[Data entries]
Start of Block

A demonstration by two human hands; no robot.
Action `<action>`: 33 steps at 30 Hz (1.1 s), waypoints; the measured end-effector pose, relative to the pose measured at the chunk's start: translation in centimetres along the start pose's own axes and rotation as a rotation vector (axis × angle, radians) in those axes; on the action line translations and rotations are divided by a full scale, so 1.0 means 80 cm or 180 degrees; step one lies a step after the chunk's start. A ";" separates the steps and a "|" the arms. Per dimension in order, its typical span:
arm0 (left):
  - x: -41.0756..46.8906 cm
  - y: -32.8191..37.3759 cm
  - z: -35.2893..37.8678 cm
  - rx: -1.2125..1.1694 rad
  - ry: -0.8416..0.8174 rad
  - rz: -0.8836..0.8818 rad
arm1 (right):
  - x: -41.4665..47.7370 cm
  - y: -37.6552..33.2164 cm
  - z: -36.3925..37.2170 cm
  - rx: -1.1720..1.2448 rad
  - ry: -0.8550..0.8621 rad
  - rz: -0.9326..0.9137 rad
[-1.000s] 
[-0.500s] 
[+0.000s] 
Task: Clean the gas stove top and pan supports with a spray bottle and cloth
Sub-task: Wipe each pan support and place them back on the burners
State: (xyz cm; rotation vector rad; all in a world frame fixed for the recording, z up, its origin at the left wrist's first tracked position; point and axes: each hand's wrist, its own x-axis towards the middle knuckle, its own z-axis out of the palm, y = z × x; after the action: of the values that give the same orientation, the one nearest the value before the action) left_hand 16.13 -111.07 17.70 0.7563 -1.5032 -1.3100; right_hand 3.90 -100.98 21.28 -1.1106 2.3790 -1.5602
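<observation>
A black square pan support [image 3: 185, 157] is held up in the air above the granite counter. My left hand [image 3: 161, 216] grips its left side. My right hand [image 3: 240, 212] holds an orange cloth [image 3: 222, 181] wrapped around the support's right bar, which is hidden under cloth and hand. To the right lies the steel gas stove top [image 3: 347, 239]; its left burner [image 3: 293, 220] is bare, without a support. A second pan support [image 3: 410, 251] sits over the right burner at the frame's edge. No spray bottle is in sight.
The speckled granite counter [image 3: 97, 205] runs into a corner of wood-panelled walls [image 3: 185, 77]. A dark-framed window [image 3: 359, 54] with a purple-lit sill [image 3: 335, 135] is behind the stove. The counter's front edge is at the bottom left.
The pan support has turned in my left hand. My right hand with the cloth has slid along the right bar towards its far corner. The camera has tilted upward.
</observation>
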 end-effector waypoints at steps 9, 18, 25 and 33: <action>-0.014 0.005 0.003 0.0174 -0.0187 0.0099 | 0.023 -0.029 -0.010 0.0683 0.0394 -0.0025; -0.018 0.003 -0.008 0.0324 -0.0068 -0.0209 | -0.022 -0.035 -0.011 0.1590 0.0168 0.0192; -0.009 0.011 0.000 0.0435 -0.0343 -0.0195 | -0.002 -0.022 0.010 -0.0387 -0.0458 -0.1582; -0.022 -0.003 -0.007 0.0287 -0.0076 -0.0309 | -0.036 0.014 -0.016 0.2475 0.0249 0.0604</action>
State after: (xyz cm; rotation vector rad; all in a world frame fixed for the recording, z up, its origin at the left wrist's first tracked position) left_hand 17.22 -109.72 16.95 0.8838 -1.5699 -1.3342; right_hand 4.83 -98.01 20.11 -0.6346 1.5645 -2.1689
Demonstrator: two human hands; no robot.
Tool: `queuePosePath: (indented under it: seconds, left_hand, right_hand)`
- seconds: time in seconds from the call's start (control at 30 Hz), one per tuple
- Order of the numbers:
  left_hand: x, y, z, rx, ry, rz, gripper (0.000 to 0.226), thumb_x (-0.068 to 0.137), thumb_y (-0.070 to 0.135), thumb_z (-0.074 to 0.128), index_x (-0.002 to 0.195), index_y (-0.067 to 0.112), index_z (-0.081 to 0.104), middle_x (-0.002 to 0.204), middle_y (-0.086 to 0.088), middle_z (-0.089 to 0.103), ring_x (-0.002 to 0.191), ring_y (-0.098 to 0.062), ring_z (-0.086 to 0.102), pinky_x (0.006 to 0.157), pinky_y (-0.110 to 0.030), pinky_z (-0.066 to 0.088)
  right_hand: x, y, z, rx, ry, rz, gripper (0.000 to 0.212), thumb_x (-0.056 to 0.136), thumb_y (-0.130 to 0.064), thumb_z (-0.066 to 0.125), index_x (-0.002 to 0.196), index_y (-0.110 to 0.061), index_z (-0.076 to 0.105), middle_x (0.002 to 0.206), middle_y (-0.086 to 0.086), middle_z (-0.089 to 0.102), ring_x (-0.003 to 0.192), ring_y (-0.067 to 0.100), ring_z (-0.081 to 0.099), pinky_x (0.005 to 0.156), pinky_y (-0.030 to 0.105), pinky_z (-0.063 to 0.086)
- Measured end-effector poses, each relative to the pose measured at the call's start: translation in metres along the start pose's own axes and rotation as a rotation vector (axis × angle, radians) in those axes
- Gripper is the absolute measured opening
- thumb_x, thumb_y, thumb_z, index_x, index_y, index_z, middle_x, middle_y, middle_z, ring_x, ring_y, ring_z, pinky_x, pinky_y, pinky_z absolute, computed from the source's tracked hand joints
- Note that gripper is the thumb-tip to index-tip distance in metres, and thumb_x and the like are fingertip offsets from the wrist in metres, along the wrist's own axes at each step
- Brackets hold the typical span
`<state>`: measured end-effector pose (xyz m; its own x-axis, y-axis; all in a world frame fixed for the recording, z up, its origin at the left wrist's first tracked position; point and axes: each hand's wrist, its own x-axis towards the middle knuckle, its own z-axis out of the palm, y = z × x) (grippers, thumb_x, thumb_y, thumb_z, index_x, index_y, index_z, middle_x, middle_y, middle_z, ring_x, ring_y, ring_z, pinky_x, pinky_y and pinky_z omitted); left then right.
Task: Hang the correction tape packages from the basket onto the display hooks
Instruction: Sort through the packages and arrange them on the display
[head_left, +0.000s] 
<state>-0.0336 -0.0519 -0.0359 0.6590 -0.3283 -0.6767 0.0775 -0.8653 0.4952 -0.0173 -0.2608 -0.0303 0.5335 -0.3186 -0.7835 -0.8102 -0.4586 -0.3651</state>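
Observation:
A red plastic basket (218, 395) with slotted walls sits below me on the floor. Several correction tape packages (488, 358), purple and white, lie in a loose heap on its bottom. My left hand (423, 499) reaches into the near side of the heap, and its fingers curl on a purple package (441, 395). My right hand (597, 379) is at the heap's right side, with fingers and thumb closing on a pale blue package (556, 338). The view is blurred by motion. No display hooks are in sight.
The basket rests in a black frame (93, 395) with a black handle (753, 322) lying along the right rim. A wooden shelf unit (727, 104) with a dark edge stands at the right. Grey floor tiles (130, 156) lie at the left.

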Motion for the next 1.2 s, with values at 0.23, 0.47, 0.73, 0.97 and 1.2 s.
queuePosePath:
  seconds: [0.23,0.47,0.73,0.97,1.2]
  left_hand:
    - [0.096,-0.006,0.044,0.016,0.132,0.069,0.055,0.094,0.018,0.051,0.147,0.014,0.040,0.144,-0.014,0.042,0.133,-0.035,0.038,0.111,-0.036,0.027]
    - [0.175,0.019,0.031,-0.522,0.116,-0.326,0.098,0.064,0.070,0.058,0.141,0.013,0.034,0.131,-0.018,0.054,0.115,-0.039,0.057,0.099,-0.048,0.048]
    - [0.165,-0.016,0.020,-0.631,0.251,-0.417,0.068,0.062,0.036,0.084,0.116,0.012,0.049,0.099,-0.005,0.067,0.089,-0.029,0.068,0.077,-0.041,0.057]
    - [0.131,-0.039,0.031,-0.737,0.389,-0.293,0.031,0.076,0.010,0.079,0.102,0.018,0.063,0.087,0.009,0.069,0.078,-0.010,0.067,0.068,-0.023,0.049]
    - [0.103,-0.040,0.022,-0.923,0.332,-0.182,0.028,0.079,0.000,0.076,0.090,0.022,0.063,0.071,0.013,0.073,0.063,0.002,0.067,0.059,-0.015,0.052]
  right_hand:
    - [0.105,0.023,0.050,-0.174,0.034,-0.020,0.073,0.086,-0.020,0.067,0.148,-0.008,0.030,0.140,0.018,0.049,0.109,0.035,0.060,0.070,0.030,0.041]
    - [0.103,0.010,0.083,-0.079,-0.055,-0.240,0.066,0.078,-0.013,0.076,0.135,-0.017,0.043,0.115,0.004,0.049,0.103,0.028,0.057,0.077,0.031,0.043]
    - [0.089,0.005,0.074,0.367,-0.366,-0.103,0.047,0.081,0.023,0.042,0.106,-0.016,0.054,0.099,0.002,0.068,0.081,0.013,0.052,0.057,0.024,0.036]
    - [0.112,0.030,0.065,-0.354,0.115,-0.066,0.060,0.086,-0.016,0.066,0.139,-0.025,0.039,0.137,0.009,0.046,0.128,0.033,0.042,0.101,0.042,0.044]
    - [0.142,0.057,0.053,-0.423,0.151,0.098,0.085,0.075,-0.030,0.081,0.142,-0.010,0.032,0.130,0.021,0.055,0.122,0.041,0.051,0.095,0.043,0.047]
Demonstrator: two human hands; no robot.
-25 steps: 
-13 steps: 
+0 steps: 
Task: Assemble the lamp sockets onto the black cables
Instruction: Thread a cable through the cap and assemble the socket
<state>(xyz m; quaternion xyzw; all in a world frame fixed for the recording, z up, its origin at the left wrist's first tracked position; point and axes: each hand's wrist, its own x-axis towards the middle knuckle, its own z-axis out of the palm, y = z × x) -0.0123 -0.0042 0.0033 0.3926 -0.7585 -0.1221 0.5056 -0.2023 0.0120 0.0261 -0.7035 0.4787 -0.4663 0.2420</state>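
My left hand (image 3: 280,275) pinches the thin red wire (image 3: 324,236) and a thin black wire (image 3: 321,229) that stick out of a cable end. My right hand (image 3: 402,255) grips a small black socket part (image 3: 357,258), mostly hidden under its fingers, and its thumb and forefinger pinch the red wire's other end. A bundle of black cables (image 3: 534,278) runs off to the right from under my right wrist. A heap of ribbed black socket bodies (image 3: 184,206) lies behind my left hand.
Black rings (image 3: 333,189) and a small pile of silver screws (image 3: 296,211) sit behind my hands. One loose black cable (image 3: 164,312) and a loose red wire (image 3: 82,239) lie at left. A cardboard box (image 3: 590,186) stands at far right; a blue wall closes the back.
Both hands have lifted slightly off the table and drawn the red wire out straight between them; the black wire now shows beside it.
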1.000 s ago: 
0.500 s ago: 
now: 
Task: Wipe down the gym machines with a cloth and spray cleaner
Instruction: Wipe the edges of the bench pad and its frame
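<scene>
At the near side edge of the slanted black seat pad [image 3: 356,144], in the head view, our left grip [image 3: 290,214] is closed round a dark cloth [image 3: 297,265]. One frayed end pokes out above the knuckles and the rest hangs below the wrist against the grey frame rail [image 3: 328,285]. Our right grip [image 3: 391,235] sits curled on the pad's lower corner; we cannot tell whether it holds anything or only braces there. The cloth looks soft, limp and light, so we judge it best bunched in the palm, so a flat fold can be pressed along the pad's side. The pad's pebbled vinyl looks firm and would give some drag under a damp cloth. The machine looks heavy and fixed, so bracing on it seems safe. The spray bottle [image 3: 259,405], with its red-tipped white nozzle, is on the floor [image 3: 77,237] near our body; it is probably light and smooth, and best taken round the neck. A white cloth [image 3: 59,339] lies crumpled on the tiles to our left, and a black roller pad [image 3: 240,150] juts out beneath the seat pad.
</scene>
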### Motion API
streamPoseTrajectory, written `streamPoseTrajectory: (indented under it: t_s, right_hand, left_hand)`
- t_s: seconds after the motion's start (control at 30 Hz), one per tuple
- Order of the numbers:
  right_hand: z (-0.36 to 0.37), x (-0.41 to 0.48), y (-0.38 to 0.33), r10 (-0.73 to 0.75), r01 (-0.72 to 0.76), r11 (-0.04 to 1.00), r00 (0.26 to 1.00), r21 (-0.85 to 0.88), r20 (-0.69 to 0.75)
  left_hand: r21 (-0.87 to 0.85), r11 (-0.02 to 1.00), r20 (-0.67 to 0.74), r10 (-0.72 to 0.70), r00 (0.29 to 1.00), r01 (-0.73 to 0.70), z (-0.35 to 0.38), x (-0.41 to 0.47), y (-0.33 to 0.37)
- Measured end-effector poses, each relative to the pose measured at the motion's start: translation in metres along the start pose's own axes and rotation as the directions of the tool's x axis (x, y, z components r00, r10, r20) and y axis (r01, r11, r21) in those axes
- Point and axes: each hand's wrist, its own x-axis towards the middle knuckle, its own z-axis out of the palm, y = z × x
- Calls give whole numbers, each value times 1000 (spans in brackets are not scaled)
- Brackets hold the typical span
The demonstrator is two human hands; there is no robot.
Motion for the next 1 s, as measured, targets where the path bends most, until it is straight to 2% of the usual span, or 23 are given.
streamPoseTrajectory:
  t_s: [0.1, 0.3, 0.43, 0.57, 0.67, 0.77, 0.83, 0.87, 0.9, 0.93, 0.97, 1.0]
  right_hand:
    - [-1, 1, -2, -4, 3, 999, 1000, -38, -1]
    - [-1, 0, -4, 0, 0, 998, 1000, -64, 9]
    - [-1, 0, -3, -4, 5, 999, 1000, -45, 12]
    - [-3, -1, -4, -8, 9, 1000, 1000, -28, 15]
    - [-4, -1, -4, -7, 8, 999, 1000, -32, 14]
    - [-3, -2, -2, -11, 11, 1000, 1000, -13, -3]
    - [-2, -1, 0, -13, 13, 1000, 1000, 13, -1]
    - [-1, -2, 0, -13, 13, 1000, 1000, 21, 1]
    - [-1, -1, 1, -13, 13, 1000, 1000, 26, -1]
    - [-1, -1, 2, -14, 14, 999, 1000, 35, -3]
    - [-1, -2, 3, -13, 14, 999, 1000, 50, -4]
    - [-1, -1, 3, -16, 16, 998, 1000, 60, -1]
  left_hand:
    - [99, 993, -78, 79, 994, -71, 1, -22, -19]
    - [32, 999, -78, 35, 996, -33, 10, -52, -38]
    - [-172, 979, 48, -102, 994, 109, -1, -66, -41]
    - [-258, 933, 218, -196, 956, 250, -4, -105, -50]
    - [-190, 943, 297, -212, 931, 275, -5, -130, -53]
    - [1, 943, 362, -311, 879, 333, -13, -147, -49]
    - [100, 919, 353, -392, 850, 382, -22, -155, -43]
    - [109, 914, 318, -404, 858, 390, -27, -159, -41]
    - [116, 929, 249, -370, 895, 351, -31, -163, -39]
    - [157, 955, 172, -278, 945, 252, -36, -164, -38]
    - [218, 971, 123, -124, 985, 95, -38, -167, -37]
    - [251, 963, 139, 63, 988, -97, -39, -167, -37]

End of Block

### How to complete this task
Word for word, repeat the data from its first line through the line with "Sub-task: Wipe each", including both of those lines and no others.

### Answer
A demonstration by two human hands; no robot.
Action `<action>`: 33 steps at 30 Hz (1.1 s), waypoints; the measured end-effector pose, relative to the pose measured at the chunk's start: translation in centimetres along the start pose's own axes and rotation as a rotation vector (axis × angle, radians) in those axes; on the action line translations and rotations are divided by a full scale, so 1.0 means 80 cm or 180 degrees; step one lies a step after the chunk's start. A ";" separates the steps and a "|" the arms. Per dimension in order, its typical span:
arm0 (left):
  - x: -41.0756..46.8906 cm
  - y: -32.8191..37.3759 cm
  - z: -35.2893..37.8678 cm
  - rx: -1.2125..1.1694 rad
  - ry: -0.8416..0.8174 rad
  - rz: -0.8836..0.8818 rad
arm1 (right):
  - x: -41.4665..47.7370 cm
  - y: -37.6552..33.2164 cm
  - z: -36.3925..37.2170 cm
  - rx: -1.1720..1.2448 rad
  - ry: -0.8550..0.8621 rad
  - rz: -0.9326..0.9137 rad
[-1.000s] 
[-0.500s] 
[+0.000s] 
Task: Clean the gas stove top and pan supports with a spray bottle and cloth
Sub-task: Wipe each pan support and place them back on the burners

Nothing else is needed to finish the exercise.